* [Dataset content]
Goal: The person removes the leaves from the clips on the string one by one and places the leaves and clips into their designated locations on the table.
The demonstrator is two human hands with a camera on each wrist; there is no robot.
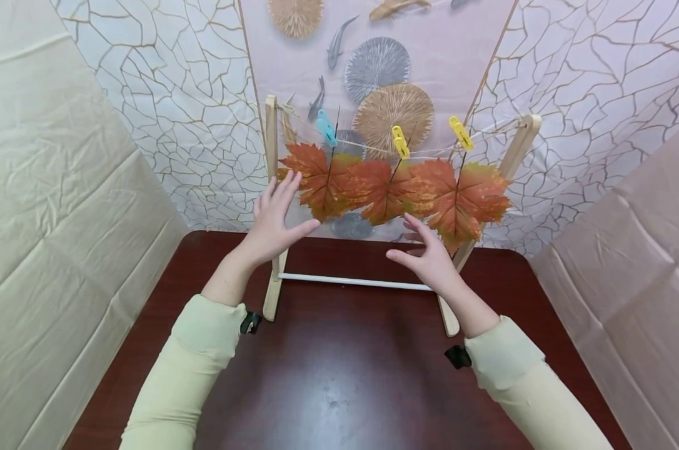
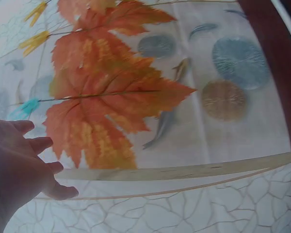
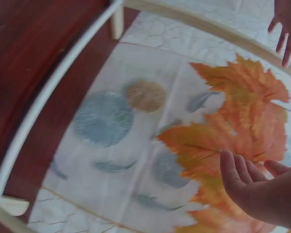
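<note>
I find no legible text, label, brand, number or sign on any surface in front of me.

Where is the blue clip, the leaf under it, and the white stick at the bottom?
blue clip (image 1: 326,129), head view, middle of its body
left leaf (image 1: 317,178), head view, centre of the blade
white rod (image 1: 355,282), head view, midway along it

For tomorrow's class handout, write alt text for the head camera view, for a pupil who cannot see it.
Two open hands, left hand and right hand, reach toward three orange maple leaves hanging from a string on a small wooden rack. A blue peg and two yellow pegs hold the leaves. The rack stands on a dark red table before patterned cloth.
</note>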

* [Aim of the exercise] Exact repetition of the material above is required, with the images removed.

* [Answer to this problem]
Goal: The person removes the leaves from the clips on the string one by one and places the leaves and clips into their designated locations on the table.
The demonstrator is two human hands with a camera on each wrist; there is no robot.
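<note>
I find no legible text, label, brand, number or sign on any surface in front of me.

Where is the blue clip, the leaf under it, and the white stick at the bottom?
blue clip (image 1: 326,129), head view, middle of its body
left leaf (image 1: 317,178), head view, centre of the blade
white rod (image 1: 355,282), head view, midway along it

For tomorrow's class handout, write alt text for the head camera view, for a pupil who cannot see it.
Two open hands, left hand and right hand, reach toward three orange maple leaves hanging from a string on a small wooden rack. A blue peg and two yellow pegs hold the leaves. The rack stands on a dark red table before patterned cloth.
</note>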

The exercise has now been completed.